• Work instruction: Only a number is wanted here: the number of lines of the data that include "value".

• Stored items:
-.-.-

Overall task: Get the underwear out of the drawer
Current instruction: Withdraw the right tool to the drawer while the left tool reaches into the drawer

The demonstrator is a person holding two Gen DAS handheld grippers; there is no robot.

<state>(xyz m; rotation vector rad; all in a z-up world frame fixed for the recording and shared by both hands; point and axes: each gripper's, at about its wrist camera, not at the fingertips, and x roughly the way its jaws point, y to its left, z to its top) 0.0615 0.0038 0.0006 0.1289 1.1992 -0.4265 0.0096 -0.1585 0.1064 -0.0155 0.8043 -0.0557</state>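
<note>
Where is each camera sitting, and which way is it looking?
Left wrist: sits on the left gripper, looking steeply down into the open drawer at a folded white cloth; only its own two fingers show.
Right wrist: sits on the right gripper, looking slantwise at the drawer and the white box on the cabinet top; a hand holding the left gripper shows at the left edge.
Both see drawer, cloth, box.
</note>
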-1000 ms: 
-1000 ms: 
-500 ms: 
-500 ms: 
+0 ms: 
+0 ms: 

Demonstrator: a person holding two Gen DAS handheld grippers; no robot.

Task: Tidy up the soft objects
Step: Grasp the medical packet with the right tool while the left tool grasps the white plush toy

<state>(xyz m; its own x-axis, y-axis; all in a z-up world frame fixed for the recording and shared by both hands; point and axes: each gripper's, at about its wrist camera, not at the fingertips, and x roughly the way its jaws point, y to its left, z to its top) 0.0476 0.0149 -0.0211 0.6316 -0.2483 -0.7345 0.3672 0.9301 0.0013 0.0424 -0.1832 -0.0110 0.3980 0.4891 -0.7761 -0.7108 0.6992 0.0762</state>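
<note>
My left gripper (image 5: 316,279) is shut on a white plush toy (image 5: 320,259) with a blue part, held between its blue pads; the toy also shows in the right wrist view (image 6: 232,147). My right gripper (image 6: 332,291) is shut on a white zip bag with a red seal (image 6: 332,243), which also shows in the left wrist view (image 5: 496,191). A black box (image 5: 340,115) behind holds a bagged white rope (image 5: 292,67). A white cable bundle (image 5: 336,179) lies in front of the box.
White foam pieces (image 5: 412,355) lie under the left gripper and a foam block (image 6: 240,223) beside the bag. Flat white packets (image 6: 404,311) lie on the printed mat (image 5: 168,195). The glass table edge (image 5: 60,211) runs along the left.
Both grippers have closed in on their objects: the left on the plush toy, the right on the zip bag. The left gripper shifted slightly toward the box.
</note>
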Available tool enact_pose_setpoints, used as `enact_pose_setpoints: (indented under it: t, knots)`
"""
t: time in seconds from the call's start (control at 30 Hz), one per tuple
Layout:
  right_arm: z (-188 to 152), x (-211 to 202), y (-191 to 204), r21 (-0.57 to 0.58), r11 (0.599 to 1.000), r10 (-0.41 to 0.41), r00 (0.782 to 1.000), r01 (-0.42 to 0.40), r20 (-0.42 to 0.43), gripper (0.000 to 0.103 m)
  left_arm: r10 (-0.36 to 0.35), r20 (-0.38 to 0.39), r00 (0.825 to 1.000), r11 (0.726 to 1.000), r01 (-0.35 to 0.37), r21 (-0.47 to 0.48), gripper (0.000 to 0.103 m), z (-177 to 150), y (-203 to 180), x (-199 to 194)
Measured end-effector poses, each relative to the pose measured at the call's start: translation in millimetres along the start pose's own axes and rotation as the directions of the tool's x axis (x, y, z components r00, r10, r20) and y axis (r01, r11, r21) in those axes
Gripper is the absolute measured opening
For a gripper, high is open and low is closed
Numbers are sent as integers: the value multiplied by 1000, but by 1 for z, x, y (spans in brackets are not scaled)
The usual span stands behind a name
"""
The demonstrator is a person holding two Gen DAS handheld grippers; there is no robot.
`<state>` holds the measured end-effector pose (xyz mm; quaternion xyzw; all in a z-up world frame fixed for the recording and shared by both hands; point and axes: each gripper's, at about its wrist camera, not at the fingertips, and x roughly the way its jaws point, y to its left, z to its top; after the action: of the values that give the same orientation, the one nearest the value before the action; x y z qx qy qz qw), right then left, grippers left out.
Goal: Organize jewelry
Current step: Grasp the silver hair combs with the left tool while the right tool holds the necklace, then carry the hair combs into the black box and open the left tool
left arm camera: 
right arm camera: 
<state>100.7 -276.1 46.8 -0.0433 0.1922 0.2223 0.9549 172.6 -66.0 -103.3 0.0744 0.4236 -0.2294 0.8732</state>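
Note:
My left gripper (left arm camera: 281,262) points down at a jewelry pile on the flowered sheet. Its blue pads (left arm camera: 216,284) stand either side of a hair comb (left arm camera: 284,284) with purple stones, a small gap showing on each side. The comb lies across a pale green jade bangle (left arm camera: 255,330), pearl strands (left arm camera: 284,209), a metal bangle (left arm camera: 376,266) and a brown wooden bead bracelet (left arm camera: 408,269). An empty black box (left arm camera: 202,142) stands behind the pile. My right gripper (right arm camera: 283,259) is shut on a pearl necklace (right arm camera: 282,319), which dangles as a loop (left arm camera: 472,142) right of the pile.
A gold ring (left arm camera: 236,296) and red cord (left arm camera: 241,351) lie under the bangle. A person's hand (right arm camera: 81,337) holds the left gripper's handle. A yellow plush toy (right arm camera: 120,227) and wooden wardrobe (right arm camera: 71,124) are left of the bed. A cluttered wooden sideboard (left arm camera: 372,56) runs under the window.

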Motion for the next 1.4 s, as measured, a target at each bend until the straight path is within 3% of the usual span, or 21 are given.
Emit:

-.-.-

• Task response: 2